Child: “Mom, look! It’s Harry Potter Wonder Woman!”

(I’m also a geek in my off-time, so I’m tempted to cosplay that at my next convention now…)

R2-Dum Too

| LA, USA | At The Checkout, Bad Behavior, Geeks Rule

(It’s a really slow night so I pull a crochet project out of my bag and sit off to the side of the counter in the break area so that I can work on it. A customer walks in and points at it.)

Customer: “What you making?”

Me: “A hat for my boyfriend.”

Customer: “That’s a funny color pattern.”

Me: “Oh, that’s because it’s not finished. When it’s done it’ll look like this.”

(I show him the pattern’s photos, which is for an R2-D2 hat, and he wrinkles his nose.)

Customer: “Is he a kid?”

Me: “No, he’s not.”

Customer: “Is he actually going to wear that thing?”

Me: “Yes, because he specifically asked me to make it for him.”

Customer: *makes a disgusted face* “Ugh!

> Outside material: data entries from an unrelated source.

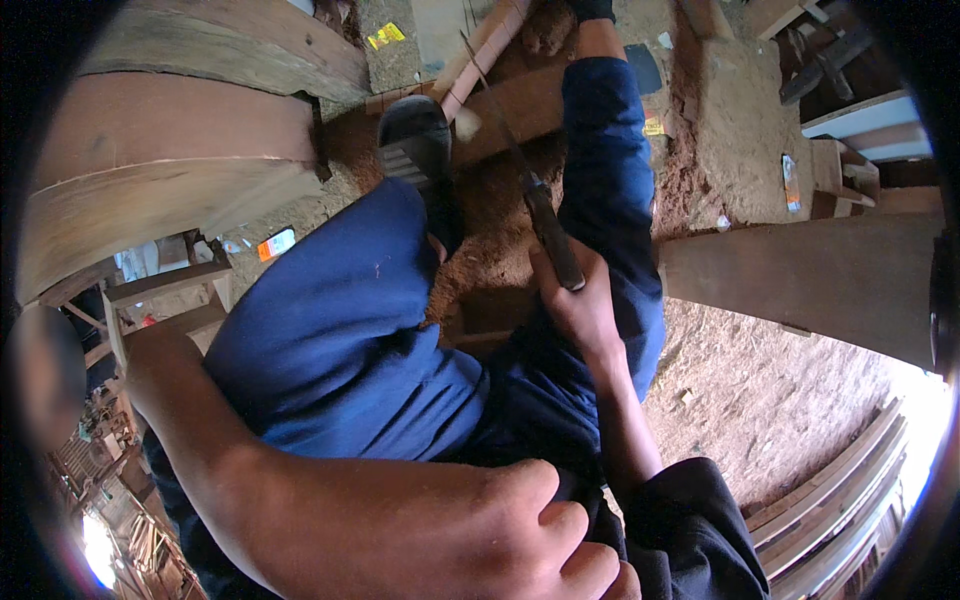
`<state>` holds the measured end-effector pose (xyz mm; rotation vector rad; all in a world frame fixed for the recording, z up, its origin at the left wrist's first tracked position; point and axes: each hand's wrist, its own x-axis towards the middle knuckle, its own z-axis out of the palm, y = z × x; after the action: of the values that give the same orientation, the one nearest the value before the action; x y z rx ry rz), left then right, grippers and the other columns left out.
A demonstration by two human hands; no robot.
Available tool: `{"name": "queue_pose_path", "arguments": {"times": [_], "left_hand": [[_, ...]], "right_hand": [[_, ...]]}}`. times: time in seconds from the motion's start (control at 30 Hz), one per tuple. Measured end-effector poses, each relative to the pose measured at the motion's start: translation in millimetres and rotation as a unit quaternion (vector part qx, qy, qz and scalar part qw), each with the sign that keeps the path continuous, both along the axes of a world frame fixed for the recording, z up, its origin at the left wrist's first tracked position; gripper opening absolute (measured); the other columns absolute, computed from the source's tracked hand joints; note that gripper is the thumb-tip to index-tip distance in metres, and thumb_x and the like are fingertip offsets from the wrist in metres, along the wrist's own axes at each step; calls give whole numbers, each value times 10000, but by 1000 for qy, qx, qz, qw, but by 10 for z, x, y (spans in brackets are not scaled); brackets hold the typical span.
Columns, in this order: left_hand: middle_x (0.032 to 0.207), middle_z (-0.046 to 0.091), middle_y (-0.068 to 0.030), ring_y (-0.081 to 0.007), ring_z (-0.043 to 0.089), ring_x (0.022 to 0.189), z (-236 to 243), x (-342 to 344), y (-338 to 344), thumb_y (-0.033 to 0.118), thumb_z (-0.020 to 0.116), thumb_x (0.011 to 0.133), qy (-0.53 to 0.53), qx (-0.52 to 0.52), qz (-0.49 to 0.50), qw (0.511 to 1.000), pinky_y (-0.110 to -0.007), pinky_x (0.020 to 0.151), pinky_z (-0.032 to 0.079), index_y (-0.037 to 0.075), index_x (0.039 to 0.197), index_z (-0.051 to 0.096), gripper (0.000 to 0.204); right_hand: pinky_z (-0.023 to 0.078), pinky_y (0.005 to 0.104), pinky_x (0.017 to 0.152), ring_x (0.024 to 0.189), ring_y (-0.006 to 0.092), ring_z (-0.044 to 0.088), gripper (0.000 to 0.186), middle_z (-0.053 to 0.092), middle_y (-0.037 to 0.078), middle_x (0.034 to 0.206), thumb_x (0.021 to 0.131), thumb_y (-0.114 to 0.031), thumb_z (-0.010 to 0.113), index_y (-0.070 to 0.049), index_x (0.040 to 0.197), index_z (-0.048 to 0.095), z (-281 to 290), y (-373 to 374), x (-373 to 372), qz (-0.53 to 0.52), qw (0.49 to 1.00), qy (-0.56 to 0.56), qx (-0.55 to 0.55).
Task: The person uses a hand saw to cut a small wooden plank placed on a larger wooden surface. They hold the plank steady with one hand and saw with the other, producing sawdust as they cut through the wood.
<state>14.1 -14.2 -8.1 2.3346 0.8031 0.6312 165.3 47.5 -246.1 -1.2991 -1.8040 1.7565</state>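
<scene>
My right hand [577, 300] is closed around the dark handle of a long, thin-bladed hand tool [541, 205]. Its narrow blade, seen nearly edge-on, points up and left past my legs; whether it has teeth is too small to tell. Near the blade's tip lies a pinkish wooden strip [487, 58] crossed by dark lines. My left shoe [415, 140] is by the strip's lower end. Close to my body, my left hand [535, 535] is curled into a fist, the arm bent across the bottom. The inside of that fist is hidden.
Large wooden planks [180, 130] stand at the left, and another board [800, 280] juts in from the right. Brown sawdust [500, 235] covers the ground between my legs. Yellow wrappers [385, 36] litter the floor. A person [45, 380] is at the far left; stacked timber [830, 500] lies lower right.
</scene>
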Motion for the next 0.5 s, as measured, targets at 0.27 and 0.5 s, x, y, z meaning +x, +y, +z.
{"name": "queue_pose_path", "arguments": {"times": [0.27,0.5], "left_hand": [[789,596,6,-142,591,677,-183,-606,310,269,697,814,136,-169,-1,976,-313,580,433,69,1004,632,283],[885,630,-14,-97,573,745,-1782,-1956,1211,371,556,974,77,-343,364,863,-256,681,465,57,1055,598,327]], "right_hand": [[424,238,645,715,58,481,187,575,-7,754,941,-145,605,20,1022,639,197,-143,404,-18,999,-21,-19],[423,259,630,689,61,466,146,551,0,721,933,-139,607,7,924,618,-11,-59,-27,3,1000,20,22]]}}
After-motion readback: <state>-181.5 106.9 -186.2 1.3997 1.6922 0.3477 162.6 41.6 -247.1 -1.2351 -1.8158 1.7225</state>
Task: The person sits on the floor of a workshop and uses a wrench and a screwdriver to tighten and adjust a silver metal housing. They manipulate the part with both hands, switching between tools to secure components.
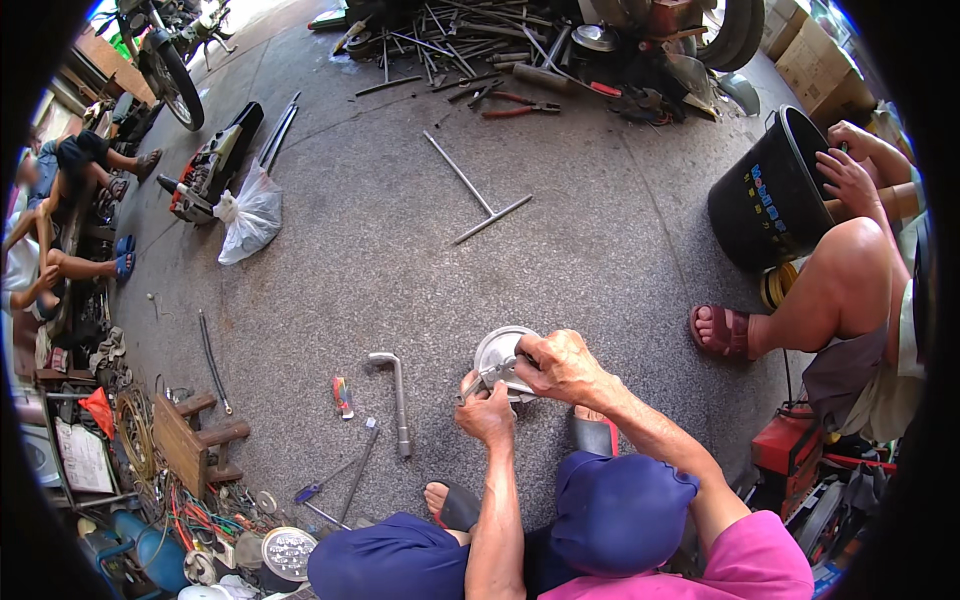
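A round silver metal part point(497, 343), like a hub or cover, is held low in front of me. My left hand point(485, 410) grips its lower left side. My right hand point(550, 365) has its fingers closed at the middle and right of it; what exactly is under the fingertips is hidden. An angled socket wrench point(402, 415) lies on the floor left of my hands, beside a small colourful tube point(342, 396). A screwdriver point(310, 492) and thin rods point(360, 470) lie nearer my left knee.
A T-handle tool point(472, 197) lies ahead; metal tools point(520, 105) pile beyond. A person point(850, 270) sits right by a black bucket point(750, 200); other people point(50, 240) sit left. A plastic bag point(250, 220), wooden stool point(180, 440) and red machine point(785, 450) stand around the edges.
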Demonstrator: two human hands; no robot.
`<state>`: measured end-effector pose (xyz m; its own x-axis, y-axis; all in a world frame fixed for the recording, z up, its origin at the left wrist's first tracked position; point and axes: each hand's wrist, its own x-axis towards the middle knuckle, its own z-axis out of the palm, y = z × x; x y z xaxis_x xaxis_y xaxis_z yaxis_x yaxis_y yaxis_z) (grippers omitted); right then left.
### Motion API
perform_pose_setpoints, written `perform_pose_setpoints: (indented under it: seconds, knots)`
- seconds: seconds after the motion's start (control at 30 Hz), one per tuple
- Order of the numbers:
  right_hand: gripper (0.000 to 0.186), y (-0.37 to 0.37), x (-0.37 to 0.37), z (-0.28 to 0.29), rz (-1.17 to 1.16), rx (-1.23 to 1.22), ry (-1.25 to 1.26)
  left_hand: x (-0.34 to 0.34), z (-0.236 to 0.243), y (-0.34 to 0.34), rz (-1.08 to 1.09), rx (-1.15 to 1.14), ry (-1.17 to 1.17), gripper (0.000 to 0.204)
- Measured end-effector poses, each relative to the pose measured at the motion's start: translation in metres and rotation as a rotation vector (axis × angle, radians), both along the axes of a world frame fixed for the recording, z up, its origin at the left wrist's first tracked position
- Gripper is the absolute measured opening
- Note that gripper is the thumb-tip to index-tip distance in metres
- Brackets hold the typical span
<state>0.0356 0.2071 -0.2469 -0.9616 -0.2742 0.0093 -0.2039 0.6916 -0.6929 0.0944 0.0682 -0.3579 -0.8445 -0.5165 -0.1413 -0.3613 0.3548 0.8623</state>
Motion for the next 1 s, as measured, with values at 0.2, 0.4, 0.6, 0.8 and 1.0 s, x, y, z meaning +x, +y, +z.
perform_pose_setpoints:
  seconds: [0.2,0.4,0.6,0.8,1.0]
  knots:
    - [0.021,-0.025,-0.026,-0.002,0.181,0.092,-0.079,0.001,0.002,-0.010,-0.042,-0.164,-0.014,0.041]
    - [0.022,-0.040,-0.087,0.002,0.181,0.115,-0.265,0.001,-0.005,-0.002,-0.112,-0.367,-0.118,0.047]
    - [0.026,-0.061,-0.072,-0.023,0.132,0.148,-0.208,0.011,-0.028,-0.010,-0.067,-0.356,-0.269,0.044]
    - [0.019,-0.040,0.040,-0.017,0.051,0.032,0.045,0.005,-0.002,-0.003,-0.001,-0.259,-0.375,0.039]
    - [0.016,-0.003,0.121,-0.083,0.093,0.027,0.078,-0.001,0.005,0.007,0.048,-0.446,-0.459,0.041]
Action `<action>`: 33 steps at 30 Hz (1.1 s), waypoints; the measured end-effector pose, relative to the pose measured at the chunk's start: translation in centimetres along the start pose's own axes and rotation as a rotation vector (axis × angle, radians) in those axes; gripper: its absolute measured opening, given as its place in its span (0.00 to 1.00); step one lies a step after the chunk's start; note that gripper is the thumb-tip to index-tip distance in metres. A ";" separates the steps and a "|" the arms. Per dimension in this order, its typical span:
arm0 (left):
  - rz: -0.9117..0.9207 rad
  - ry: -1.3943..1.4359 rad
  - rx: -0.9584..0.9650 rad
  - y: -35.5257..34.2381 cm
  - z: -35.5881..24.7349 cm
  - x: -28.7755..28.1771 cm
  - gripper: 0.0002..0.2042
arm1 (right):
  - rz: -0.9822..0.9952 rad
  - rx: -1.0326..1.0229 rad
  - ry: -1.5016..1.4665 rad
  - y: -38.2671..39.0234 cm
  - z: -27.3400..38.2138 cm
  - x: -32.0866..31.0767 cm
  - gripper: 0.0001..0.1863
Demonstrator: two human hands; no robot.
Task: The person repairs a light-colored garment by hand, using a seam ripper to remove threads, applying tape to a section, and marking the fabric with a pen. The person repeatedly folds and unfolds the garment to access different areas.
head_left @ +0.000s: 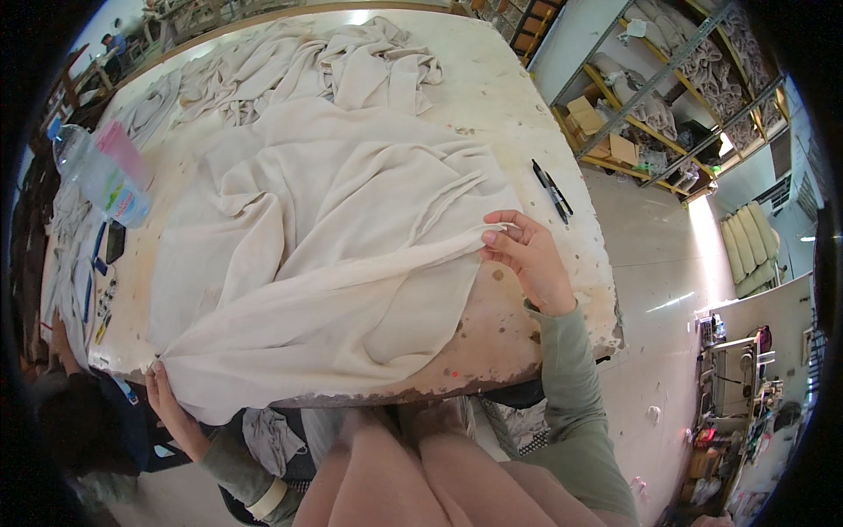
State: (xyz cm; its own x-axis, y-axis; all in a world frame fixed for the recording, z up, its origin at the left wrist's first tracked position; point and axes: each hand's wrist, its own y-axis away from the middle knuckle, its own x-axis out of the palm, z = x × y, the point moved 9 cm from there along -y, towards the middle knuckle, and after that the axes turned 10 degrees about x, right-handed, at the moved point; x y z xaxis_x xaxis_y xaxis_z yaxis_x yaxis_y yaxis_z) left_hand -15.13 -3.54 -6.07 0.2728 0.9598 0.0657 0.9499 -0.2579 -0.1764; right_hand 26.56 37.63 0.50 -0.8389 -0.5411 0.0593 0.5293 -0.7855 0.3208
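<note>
We note the cream cloth (325,255) spread across the table (492,342); our right hand (527,259) pinches a fold with fingers (493,235) closed on it; our left hand (171,404) grips the cloth's corner at the table's near edge; two black markers (551,191) lie beyond the right hand.

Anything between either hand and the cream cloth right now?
Nothing visible. The right hand already pinches a fold of the large cream fabric sheet, and the left hand grips its corner at the worn white table's near edge.
</note>
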 end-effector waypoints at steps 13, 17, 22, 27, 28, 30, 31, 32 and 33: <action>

So he’s a geek!”

Me: “Yes, he is. And your point is?”

Customer: *condescendingly* “He’s a nerd.”

Me: “Yes, and so am I. Again: what’s your point?”

Customer: *throws up his hands* “He’s a nerd! A geek!”

(The customer kept saying that over and over again as he picked up the items he had come to purchase. I’ll never understand people that think being geeky/nerdy is a bad thing. At least my boyfriend likes nerdy handmade things he gets.)